文章目录
本篇为基于<深度学习21天实战caffe>所做的学习笔记,如果错误,欢迎指导
一、前篇
caffe 源码导读(一) 了解protobuf
caffe 源码导读(二) Blob数据结构介绍
caffe 源码导读(三) Blob.hpp头文件解析
caffe 源码导读(四) Blob.cpp解析
d===========================================================================d
二、正文
Layer是caffe的基本计算单元,至少有一个输入Blob和输出Blob,部分Layer带有权值和偏置. 有两个运算方向:前向传播和反向传播,其中前向传播计算会对输入Blob进行某种处理(有权值和偏置项的Layer会利用这些对输入进行处理),得到输出Blob,而反向传播计算则对输出Blob的diff进行某种处理,得到输入Blob的diff(有权值和偏置项的Layer可能也会计算权值Blob\偏置项Blob的diff).
2.1 LayerParameter的数据结构描述(Proto)
看Proto代码,发现还包含Phase、ParamSpec等
// NOTE
// Update the next available ID when you add a new LayerParameter field.
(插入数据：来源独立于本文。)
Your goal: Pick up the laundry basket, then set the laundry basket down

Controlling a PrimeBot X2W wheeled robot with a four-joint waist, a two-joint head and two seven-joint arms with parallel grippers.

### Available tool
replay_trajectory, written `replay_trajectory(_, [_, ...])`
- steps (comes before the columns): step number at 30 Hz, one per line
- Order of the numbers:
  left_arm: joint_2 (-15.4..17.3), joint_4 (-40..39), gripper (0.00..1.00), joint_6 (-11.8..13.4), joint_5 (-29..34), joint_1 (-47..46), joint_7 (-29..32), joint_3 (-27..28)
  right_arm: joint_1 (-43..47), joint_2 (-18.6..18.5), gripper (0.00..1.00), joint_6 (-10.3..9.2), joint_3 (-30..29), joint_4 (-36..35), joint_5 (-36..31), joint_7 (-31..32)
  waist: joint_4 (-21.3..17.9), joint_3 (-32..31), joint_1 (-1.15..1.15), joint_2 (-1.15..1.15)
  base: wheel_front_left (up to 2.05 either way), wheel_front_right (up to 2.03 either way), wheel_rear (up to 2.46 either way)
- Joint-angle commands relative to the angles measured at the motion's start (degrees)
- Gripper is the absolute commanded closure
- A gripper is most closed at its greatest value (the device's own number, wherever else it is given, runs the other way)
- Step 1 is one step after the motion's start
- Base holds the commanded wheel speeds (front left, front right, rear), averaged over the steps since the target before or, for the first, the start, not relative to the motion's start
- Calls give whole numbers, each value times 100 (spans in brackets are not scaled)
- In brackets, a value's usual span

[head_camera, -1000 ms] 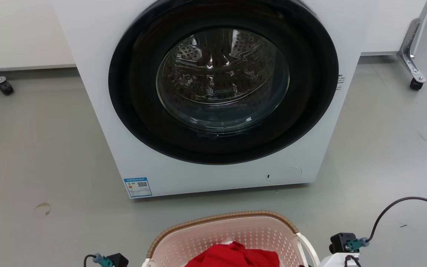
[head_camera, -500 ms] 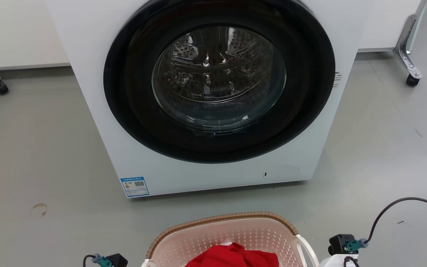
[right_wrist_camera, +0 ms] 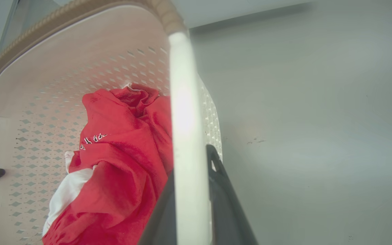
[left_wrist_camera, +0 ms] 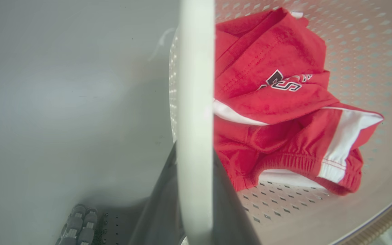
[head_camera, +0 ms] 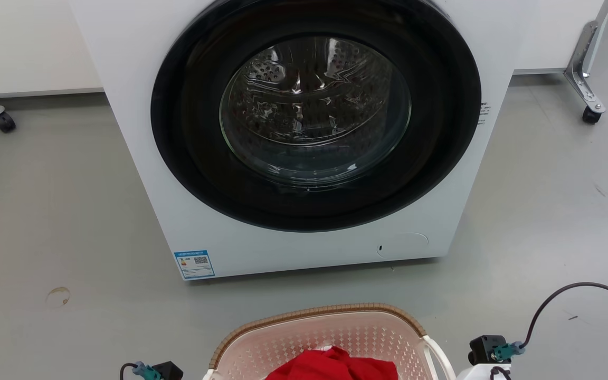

// 注意:当你怎增加一个新的Layerparameter 字段时,更新一下下一个可用的ID
// LayerParameter next available layer-specific ID: 149 (last added: clip_param)
message LayerParameter {
optional string name = 1; // the layer name Layer名称
optional string type = 2; // the layer type Layer类型
repeated string bottom = 3; // the name of each bottom blob输入(Bootom Blob)的名称
repeated string top = 4; // the name of each top blob blob输出(Top Blob)的名称
// The train / test phase for computation.
optional Phase phase = 10; // 阶段 (TRAIN/TEST)
// The amount of weight to assign each top blob in the objective.
// Each layer assigns a default value, usually of either 0 or 1,
// to each top blob.
// 为每个TopBlob 分配对损失函数的权重,每个Layer都有默认值,要么为0,表示不参与损失函数的计算,要么为1
// 表示参与损失函数的计算
repeated float loss_weight = 5;
// Specifies training parameters (multipliers on global learning constants,
// and the name and other settings used for weight sharing).
// 指定的训练参数,例如 相对全局学习常数的缩放因子,以及用于权值共享的名称或其他设置,比如lr_mult decay_mult等
repeated ParamSpec param = 6;
// The blobs containing the numeric parameters of the layer.
// 承载该层参数的blob
repeated BlobProto blobs = 7;
// Specifies whether to backpropagate to each bottom. If unspecified,
// Caffe will automatically infer whether each input needs backpropagation
// to compute parameter gradients. If set to true for some inputs,
// backpropagation to those inputs is forced; if set false for some inputs,
// backpropagation to those inputs is skipped.
//指定是否对Bootom Blob进行反向传播过程,该字段的维度应该与Bottom Blob个数一致
// 如果不指定,caffe会自动检查腿短每一个输入是否都需要反向传播计算,
// 如果一些输入设置为true,这些layer将强制反向传播
// 如果设置为false,这些layer将跳过反向传播
// The size must be either 0 or equal to the number of bottoms.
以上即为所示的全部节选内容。